My mind moves to a different place when those killed in this small part of the world during ‘The Troubles’ are mentioned. For those military deaths commemorated today connected to N.I., they sit in a very different category for me. Those deaths show a failure of politics and diplomacy. They show gorilla warfare and dirty tricks. They do not show honour and glory for one’s country, they show bombs hidden under cars and men hiding behind hedges. They show a campaign of violence carried out in alleyways against men trained to fight in battlefields, and they show intelligence gathered in dark corners of pubs with people trained to see intelligence through satellites of troop movement. I honestly find it tough to honour these deaths, for the suffering of mothers and communities on all sides negates any political posturing won. These deaths anger me. They were, to my mind, unnecessary.

 

And yet …

 

And yet blood sacrifice is deeply embedded in human psyche. It’s why Pádraig Pearse on the eve of his cruel killing by British forces could write to his mother from Kilmainham jail saying, “People will say hard things of us now, but we shall be remembered by posterity and blessed by unborn generations.”

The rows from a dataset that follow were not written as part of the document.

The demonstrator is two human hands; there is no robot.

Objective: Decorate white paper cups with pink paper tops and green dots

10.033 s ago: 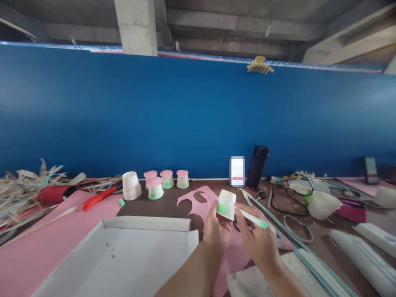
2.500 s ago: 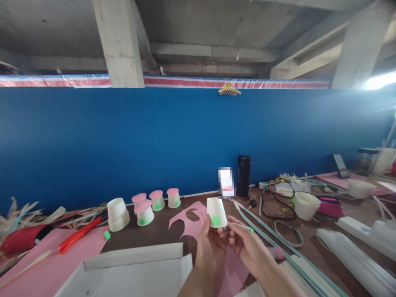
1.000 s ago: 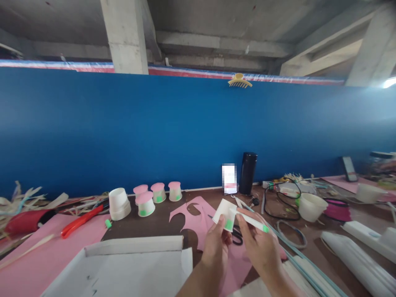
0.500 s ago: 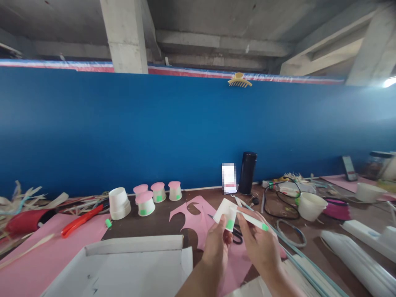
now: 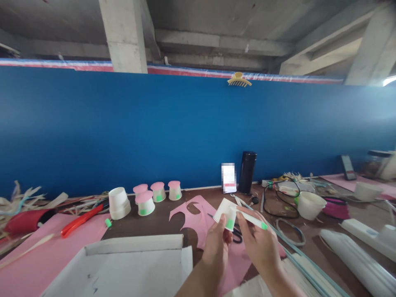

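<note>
My left hand (image 5: 217,244) is closed round a small white paper cup (image 5: 225,212), held upside down and tilted, with a green patch on its side. My right hand (image 5: 259,246) pinches a white marker with a green end (image 5: 252,220), its tip against the cup's side. Both hands hover over a cut pink sheet (image 5: 198,214) on the brown table. Three upturned cups with pink tops and green patches (image 5: 158,192) stand at the back left beside a stack of plain white cups (image 5: 118,203).
An open white cardboard box (image 5: 123,268) lies at the front left. Red-handled scissors (image 5: 81,216) and straw strips lie on the left. A black flask (image 5: 247,172), cables, white bowls (image 5: 309,205), black scissors (image 5: 236,235) and long white tubes (image 5: 355,258) fill the right side. A blue wall stands behind.
Over the last seconds the cup has been lowered and tipped, and the marker brought onto its side. In the last half second the hands have barely moved.
</note>
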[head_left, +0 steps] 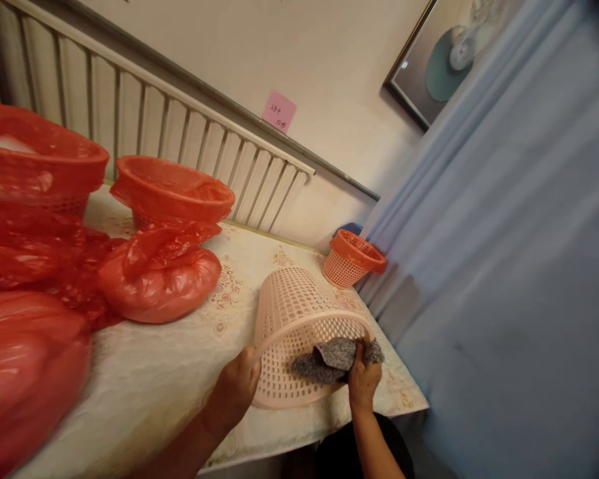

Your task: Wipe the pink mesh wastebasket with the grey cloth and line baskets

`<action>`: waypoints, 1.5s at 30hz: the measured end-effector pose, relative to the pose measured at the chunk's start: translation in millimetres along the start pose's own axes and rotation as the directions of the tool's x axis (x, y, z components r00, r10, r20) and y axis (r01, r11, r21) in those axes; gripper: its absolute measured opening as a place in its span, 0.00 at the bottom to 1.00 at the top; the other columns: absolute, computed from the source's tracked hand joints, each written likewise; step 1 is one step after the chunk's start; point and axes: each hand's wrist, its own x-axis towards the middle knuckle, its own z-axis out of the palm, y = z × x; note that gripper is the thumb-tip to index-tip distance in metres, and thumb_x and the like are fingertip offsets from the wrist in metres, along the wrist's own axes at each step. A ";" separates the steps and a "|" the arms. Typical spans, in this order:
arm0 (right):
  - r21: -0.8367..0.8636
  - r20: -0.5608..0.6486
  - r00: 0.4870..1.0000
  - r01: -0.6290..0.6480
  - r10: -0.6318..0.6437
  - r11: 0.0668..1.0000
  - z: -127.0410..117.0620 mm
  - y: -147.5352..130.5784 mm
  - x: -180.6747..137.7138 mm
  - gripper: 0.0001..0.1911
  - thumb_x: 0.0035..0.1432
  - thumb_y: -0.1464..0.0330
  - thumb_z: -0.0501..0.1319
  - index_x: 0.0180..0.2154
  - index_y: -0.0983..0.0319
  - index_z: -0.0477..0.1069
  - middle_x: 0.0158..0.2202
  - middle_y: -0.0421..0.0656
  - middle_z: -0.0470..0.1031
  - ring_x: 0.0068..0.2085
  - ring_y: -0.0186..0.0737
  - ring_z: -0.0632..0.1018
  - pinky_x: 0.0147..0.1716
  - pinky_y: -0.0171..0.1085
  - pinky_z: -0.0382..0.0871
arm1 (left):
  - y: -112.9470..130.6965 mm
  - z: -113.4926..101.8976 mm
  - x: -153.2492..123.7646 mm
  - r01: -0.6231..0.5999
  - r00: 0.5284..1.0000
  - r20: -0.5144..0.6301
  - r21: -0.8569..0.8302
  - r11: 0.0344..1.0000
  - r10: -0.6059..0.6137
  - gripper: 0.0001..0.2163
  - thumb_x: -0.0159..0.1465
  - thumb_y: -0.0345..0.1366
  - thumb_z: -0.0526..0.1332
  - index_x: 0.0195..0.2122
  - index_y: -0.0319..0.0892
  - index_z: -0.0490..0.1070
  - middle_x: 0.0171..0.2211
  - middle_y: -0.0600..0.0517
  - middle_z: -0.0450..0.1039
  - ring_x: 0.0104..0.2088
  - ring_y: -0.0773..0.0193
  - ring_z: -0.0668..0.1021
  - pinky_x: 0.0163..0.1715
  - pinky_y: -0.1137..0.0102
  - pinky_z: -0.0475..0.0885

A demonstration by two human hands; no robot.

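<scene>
A pale pink perforated plastic basket point(294, 293) lies tilted on its side on the table, its open mouth facing me. My left hand point(237, 382) is closed on the left part of its rim. At the right side of the mouth, my right hand point(364, 379) is closed around a speckled grey cloth point(337, 356). Part of the cloth hangs in front of the opening and against the inner wall. Whether my right fingers also touch the rim, I cannot tell.
Two baskets lined with red bags, one larger point(40, 153) and one smaller point(174, 189), stand at left behind filled red bags point(160, 273). A small orange basket point(349, 259) is near the blue curtain point(489, 279). The floral-covered table point(144, 379) meets a radiator point(180, 133).
</scene>
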 end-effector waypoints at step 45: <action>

He was right. The rebels had gone into Kilmainham jail being jeered by the Dublin public. But upon their treatment at the hands of the British forces they became foundation stones of an Irish State. Sacrifice changes things. I’m a minister of the Christian gospel – how can I be expected to reflect anything else?

 

And yet …

 

Violence begets violence begets violence …

 

Cycles need to be broken. In this world breaking cycles is difficult, not because of a lesser desire for peace (it’s inbuilt, we innately want to live without suffering – that’s why our brains point us toward helping each other in times of attack, we do not want to be people of suffering) but because of a consumer driven arms trade that last year contributed some 95 billion (US$) to the world economy. Military spending (or defence spending as it is also called) accounts for growing fiscal realities that keep the USA China and Russia on top of the international markets. Military spending is becoming wrapped up in many other areas of business. I hate the fact that in 2018 Boeing made some $30billion on it’s Arms spending, almost a third of it’s total revenue. I love flying, but now when I step into a Boeing plane I have a moment of angst. I’m not sure Airbus is much better – it only made 11billion in the same year, one quarter of it’s total revenue.

 

And so I go into a rabbit hole. I am saddened by the growing prevalence of violence, which continues to expand despite the remembrance of millions of people who have died through violence, in order to abate violence. And I am stuck in a spiral of mild despair.

 

I watch the gentlemen and women who are honoured for their bravery – and what bravery it is. I see out of the corner of my eye the birth certificate of my grandfather, a military man in the Great War. I notice the esteem and honour in which veterans are held and I feel deeply for them.

 

I suspect I feel deeply, because we have not honoured their bravery and sacrifice by making the world a better place. Instead we have made the world more tense, more violent and more capable of destruction the likes of which has been previously unseen.

 

And I see a Prime Minister unelected by the general population waddle forward looking unkempt and distracted. He didn’t have an order of service in his hands as the liturgy of the day unfolded, and tried to muddle through the hymn in a way that was reminiscent of Mr Bean at church. I also see a leader of Her Majesty’s opposition who has smartened himself up with a haircut and beard trim, who walks forward giving only a slight bow of the head to the memorial moment. And then I see a smart, well presented young female leader, who manages to thankfully portray the dignity and humility that such an occasion deserves. All of this is combined with an old female leader in the highest office of the Commonwealth, who for reasons unknown – but which have caused endless words in the media – sheds a lone tear before wiping it away.

 

Perhaps she too has genuine pause for thought and she fears for the state of her State, and for the world.